Repeat exactly the lines of the listing below, please, starting with the first and ending with the line containing "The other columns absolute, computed"; leave out the rest.
.....
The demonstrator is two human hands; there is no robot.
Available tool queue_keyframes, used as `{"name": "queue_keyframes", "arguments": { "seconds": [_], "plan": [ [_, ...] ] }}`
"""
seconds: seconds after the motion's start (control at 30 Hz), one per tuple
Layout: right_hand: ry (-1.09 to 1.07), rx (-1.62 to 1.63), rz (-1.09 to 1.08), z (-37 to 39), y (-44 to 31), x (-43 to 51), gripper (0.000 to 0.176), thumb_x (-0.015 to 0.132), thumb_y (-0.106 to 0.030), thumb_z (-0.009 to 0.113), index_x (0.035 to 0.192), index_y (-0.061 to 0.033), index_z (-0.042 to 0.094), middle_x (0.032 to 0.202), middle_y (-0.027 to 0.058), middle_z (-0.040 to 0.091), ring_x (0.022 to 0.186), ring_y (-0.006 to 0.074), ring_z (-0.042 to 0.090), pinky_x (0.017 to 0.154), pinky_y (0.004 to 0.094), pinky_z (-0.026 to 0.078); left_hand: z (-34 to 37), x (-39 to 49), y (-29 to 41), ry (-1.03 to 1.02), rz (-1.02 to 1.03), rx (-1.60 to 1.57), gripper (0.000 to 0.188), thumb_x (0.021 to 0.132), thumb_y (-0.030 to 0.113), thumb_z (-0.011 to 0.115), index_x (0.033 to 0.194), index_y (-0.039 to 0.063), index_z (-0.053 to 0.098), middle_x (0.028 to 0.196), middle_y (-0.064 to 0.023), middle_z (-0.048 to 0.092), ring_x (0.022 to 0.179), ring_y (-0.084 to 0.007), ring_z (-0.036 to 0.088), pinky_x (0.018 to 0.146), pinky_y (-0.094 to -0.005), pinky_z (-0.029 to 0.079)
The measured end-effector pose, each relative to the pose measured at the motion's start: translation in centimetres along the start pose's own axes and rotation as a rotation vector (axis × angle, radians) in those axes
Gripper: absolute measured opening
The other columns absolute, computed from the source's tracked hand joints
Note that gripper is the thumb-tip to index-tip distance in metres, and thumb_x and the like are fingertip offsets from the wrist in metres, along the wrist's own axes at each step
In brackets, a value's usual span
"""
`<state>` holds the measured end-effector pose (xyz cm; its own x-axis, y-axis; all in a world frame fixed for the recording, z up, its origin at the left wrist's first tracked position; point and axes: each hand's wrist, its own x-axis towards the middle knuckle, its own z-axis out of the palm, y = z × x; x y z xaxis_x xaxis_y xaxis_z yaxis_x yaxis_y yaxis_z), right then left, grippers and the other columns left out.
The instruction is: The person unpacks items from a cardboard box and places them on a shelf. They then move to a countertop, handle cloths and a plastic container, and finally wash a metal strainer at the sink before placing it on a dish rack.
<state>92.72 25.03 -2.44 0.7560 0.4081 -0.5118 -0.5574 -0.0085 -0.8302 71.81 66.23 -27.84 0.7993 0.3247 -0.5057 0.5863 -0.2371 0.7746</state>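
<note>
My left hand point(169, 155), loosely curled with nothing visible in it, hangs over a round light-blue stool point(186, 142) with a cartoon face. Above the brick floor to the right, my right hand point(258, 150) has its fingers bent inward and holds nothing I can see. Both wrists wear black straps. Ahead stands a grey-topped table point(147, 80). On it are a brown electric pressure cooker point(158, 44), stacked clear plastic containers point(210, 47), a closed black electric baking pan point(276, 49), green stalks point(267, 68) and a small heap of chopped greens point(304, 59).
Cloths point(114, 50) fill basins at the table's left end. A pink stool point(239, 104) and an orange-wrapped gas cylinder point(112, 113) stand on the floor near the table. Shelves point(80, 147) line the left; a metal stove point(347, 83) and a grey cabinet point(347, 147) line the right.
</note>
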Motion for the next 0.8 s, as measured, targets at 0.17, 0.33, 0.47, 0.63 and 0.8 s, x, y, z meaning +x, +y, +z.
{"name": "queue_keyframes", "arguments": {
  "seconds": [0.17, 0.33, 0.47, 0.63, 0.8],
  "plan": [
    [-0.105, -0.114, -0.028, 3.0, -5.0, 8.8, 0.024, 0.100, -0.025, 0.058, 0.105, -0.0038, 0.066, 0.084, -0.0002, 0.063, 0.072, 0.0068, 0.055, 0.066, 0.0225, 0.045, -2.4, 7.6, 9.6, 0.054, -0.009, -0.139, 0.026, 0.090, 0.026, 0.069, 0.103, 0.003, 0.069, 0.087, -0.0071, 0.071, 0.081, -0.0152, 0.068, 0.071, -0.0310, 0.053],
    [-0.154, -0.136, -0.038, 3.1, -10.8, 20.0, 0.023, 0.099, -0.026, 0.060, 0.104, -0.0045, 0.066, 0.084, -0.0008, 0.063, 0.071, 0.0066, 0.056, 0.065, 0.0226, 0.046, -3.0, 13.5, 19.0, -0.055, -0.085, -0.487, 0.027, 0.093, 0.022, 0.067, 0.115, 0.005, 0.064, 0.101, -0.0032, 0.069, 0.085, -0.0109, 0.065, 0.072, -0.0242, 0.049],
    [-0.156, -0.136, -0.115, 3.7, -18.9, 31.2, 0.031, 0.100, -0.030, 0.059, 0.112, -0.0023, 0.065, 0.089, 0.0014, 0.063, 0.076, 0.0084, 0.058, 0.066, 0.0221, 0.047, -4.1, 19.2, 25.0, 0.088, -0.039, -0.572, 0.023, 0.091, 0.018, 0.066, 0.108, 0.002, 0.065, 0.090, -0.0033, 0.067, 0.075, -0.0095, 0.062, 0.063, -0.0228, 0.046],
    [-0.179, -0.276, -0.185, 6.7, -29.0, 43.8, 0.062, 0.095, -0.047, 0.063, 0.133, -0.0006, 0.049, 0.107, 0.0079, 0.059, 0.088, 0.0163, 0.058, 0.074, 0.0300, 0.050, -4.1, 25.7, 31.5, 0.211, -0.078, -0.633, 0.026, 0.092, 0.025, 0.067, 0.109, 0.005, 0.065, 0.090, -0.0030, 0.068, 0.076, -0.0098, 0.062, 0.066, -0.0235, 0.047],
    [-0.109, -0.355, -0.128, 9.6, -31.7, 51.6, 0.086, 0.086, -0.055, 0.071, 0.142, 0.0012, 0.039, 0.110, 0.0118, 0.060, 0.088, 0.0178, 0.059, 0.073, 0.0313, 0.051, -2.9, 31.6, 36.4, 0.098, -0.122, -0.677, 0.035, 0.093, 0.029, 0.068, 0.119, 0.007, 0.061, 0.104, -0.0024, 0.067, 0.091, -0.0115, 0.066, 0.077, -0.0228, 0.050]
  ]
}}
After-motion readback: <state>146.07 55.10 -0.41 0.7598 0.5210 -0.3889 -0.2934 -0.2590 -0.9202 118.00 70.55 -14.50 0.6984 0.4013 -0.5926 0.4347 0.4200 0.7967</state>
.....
- Output for this exercise
The demonstrator is two human hands; there is no robot.
Available tool queue_keyframes, used as `{"name": "queue_keyframes", "arguments": { "seconds": [_], "plan": [ [_, ...] ] }}`
"""
seconds: seconds after the motion's start (control at 30 Hz), one per tuple
Layout: right_hand: ry (-1.09 to 1.07), rx (-1.62 to 1.63), rz (-1.09 to 1.08), z (-37 to 39), y (-44 to 31), x (-43 to 51), gripper (0.000 to 0.176), thumb_x (-0.015 to 0.132), thumb_y (-0.106 to 0.030), thumb_z (-0.009 to 0.113), index_x (0.035 to 0.192), index_y (-0.061 to 0.033), index_z (-0.042 to 0.094), middle_x (0.032 to 0.202), middle_y (-0.027 to 0.058), middle_z (-0.040 to 0.091), ring_x (0.022 to 0.186), ring_y (-0.006 to 0.074), ring_z (-0.042 to 0.090), pinky_x (0.017 to 0.154), pinky_y (0.004 to 0.094), pinky_z (-0.026 to 0.078); left_hand: z (-34 to 37), x (-39 to 49), y (-29 to 41), ry (-1.03 to 1.02), rz (-1.02 to 1.03), rx (-1.60 to 1.57), gripper (0.000 to 0.188), thumb_x (0.021 to 0.132), thumb_y (-0.030 to 0.113), thumb_z (-0.011 to 0.115), index_x (0.033 to 0.194), index_y (-0.039 to 0.063), index_z (-0.053 to 0.098), middle_x (0.028 to 0.196), middle_y (-0.064 to 0.023), middle_z (-0.048 to 0.092), ring_x (0.022 to 0.179), ring_y (-0.084 to 0.007), ring_z (-0.036 to 0.088), pinky_x (0.018 to 0.146), pinky_y (-0.094 to -0.005), pinky_z (-0.029 to 0.079)
The measured end-effector pose, each relative to the pose measured at the motion's start: translation in centimetres along the start pose's own axes and rotation as a rotation vector (axis × angle, radians) in those axes
Gripper: absolute measured opening
The other columns absolute, computed from the source's tracked hand joints

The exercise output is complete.